緋色の絹に丁寧に金糸を刺していくうち、自然に胸のもやもやは薄れてゆく。
まだ病が抜けきらぬあの日の縹の御子の、放心したような瞳の色を思い出す度に疼く痛みも、ずいぶん和らいできた。
(……あれは夢。あの方は、刹那の神女に惑っただけ。
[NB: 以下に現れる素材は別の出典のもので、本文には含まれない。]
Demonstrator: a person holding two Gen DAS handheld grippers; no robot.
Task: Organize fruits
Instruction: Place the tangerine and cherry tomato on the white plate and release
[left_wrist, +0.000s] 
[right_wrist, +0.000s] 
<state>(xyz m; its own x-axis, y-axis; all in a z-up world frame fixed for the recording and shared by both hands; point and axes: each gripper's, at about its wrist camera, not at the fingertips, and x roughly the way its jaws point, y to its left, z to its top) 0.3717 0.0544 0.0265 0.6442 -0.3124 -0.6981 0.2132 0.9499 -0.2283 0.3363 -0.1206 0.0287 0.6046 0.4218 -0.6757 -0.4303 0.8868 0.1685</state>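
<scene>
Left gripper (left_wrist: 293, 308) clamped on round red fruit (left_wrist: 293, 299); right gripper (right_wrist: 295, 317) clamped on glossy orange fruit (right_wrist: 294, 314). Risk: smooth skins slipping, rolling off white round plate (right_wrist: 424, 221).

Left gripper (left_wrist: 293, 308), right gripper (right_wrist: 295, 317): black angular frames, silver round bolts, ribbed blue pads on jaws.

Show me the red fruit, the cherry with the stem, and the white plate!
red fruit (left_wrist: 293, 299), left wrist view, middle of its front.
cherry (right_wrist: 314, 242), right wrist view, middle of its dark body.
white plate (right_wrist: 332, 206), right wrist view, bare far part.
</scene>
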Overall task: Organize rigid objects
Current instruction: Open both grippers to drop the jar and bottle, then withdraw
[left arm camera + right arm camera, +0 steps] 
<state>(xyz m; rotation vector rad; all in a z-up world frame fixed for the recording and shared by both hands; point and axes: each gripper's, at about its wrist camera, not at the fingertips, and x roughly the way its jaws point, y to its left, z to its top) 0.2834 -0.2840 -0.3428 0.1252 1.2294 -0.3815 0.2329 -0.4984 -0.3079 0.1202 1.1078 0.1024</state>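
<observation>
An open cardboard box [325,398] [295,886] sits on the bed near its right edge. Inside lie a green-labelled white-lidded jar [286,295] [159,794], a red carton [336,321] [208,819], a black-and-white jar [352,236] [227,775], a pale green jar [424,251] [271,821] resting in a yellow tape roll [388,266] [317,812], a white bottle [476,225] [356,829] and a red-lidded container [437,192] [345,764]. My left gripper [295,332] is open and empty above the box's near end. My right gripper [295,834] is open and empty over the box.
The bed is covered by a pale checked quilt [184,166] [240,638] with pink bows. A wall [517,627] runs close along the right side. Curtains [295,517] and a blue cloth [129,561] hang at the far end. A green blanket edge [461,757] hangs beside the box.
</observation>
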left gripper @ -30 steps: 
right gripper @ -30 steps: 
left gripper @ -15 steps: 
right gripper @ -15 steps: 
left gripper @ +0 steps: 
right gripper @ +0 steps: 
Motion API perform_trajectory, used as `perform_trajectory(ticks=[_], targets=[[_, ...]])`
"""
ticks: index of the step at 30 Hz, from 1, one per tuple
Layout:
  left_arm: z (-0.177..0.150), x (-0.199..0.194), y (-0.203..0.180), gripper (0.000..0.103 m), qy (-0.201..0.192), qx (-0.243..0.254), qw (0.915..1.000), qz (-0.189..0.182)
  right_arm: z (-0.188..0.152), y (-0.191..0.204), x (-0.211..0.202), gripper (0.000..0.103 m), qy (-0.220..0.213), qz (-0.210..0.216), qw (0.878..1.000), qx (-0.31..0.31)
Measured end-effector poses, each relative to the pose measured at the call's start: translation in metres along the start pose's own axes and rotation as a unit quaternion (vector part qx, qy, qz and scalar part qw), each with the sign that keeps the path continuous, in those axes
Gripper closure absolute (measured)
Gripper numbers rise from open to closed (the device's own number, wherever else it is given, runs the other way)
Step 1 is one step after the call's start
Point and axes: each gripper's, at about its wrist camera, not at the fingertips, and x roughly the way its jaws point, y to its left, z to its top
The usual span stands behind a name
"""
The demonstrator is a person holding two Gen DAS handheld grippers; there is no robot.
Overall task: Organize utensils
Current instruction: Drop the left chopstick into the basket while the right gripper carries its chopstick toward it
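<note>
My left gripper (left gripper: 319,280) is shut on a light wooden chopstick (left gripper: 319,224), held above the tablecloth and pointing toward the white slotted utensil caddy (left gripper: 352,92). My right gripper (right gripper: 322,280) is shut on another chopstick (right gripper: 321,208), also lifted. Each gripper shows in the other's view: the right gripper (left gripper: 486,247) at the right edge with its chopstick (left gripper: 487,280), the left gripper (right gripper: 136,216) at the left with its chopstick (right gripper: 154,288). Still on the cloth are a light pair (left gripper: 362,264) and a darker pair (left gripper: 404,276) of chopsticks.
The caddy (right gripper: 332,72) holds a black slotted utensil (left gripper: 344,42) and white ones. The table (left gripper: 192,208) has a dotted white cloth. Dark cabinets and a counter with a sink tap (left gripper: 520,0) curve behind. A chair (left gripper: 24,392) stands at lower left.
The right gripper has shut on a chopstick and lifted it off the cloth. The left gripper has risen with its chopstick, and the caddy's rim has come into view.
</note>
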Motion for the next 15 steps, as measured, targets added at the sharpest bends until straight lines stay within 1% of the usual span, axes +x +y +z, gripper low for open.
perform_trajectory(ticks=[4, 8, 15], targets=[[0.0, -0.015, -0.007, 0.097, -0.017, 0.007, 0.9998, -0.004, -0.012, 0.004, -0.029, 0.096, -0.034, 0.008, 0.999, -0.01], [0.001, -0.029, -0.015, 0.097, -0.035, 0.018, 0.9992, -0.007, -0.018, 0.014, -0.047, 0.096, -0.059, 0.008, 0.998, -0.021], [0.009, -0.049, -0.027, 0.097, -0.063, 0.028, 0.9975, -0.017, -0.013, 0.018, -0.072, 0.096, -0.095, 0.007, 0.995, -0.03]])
今ならそれがよくわかる)
何も知らず熱心に仕えてくれるなずなの姿を見るにつけ、紅姫は、苦みのある笑みをかみ殺し、意識してのんびりとした表情を作る。
あの、凄味すらある節会の舞姫の面影は、ただただまめやかで律儀な女童・『なずな』にはない。
あれは、なずなの魂を込めた舞の力が現実へと呼んだ、疫病祓いの神女。
そう呼ぶべき、そうとしか呼べない存在。
だから、どれほど焦がれても人間の手に入るような存在ではない。
(夢に惑うことくらい……あっても仕方がないでしょう)
紅姫の乙女心はじくじく痛むが、あれを浮気と呼ぶのも気の毒だくらいの判断は出来る。
かの方は、この世のどこにもない刹那の存在に、一時的に心惹かれた、だけ。
神でさえ『花嫁』として召したくなるであろうあの時の舞姫に、心惹かれたのは何もあの方だけではない。
非公式ではあるが、あの女童が宮仕えを終えた後、妻にしたいという話が幾つも来た。
中には(けしからぬことながら)、宮に忍んでなずなを盗もうと企てた痴れ者もちらほらいたらしい。
もちろんあっさり捕らえられたが、大王のおわす宮殿へ、かの方の一人娘たる紅姫に仕える女童を盗み出そうと忍んでくるなど、狂っているとしか思えない。
そこまで狂った者がいたくらいだ、比べる者のないほど誠実なあの方であっても、心乱されたとしても仕方がない。
しかしあの神女はもうどこにもいない。
なずながもう一度、同じ舞台で同じ舞を舞ったとしても、現れるとは限らない存在だ。
そんな、刹那の女に焦がれても虚しいだけ。
どうやらあの方もそうお思いになられているご様子、ならば我も何も言うまい。
このところの清かな風を胸に入れながら、紅姫は思う。
思いつつ、彼女は緋色の絹地へ金糸を丁寧に置いてゆく。
それに、刹那の神女は決して、かの方の為に刺繍は刺せない。
ふとそんなことを思い、紅姫は、己れの心映えを密かに恥じた。